§ Work order: Pull every line that holds the word "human" from the entries.
*** Supplied data Section Begins ***
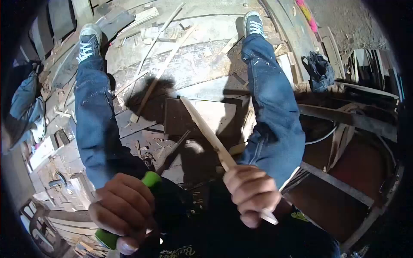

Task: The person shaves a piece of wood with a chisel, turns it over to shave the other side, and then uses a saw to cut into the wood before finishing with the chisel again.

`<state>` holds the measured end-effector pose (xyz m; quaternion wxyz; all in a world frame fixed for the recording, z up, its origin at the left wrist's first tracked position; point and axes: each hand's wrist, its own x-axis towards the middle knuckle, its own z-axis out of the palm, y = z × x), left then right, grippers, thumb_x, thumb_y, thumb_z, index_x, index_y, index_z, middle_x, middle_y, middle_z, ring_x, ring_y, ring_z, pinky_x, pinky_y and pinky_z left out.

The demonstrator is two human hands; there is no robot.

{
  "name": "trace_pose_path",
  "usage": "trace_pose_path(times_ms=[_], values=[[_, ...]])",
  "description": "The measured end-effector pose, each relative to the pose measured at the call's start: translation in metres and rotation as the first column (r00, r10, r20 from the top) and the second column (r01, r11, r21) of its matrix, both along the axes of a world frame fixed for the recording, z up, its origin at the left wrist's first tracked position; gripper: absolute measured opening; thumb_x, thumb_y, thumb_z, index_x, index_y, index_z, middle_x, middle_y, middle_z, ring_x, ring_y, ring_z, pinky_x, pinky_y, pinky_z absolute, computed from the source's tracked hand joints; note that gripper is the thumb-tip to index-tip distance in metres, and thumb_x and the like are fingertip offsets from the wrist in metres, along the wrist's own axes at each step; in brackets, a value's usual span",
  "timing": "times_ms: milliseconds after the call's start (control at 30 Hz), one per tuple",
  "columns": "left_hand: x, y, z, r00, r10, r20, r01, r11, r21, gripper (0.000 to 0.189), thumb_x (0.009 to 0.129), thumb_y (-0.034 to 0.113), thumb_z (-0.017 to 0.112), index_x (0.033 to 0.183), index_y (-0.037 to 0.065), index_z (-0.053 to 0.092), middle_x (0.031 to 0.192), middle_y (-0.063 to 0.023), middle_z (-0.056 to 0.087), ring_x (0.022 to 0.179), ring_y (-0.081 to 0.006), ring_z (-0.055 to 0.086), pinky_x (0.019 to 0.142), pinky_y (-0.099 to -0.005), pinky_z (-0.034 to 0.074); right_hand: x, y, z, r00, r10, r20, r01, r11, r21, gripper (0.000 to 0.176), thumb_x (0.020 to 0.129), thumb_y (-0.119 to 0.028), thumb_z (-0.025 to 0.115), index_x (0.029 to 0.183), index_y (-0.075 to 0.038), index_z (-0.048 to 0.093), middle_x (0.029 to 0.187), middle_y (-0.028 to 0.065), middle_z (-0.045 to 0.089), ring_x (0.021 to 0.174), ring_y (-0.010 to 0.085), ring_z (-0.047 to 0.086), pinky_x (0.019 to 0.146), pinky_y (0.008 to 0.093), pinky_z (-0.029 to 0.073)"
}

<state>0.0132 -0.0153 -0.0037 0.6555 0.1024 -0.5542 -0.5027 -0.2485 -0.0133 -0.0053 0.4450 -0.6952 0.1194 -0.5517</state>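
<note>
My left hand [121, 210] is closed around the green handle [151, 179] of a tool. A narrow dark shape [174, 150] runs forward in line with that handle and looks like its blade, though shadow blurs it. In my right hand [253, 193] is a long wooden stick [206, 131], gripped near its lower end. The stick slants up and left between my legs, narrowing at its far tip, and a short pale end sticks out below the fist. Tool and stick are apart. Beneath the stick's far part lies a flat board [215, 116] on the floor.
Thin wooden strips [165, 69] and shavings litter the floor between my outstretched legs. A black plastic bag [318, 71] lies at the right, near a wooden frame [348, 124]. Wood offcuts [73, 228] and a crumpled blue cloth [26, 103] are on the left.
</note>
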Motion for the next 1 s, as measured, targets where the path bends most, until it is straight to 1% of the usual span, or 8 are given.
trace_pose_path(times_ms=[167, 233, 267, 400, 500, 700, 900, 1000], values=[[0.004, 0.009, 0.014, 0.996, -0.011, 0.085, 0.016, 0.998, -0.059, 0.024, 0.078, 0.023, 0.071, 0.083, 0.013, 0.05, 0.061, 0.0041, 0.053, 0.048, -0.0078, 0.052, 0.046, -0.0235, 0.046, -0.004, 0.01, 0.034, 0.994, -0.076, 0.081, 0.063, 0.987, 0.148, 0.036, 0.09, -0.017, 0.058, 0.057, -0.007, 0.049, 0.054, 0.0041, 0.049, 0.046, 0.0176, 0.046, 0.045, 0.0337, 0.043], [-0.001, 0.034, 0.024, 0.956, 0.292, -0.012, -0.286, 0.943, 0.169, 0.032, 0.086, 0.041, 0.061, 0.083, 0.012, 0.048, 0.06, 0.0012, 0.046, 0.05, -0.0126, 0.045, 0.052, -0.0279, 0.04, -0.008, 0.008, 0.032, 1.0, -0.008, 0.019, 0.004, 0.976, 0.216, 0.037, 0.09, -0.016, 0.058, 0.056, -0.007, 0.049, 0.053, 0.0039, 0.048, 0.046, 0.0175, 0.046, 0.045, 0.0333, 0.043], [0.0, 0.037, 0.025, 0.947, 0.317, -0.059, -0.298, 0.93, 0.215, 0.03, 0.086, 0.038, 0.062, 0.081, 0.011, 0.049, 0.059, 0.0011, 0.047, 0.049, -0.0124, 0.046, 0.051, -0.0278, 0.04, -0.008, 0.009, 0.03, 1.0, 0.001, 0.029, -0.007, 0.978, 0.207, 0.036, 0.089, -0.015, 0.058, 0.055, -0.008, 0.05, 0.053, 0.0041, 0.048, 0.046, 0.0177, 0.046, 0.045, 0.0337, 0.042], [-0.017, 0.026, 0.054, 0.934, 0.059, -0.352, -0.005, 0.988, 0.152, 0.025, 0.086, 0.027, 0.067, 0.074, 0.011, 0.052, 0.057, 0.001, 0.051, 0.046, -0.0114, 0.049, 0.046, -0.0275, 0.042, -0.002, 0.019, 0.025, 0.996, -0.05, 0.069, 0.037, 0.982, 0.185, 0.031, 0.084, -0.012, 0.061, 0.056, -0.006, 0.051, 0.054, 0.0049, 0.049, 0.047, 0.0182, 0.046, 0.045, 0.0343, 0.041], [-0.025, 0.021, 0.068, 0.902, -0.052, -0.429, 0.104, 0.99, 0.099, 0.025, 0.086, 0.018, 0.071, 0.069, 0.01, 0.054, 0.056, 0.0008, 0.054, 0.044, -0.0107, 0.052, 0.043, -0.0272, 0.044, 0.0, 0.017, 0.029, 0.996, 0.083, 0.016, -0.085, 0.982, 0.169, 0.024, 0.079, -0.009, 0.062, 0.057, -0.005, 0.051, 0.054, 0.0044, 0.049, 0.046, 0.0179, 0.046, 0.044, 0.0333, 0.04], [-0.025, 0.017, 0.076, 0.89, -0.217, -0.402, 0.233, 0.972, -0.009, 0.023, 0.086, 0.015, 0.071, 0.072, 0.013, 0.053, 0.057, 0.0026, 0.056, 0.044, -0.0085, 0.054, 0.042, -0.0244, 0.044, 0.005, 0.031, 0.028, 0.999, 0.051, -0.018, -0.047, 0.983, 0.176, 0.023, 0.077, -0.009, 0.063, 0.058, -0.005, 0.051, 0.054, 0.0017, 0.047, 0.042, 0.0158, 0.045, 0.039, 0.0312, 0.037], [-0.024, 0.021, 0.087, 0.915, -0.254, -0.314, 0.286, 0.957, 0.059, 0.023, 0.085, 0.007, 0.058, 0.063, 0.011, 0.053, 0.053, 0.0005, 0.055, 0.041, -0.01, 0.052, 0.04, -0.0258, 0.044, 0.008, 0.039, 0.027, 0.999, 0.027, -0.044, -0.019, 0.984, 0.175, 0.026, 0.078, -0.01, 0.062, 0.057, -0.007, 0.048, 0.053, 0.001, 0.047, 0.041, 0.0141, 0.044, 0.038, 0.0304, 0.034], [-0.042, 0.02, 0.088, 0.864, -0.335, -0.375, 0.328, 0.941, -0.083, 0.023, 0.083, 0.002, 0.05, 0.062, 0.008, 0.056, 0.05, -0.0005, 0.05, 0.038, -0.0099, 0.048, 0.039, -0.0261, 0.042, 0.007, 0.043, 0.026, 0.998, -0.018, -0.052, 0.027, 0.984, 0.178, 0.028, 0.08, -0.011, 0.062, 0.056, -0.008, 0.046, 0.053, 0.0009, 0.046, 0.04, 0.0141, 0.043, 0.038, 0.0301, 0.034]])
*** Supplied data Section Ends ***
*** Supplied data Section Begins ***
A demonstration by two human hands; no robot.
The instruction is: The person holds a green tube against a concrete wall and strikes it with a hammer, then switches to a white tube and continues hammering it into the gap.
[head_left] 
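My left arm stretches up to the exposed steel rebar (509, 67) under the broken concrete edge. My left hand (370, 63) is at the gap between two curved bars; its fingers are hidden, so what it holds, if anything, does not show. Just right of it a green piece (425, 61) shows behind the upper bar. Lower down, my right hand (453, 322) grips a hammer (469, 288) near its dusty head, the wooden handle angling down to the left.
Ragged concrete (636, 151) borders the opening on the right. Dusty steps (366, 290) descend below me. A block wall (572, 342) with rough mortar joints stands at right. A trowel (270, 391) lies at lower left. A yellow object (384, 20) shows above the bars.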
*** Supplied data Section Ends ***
§ Solution:
The demonstrator is two human hands; there is no robot.
A demonstration by two human hands; no robot.

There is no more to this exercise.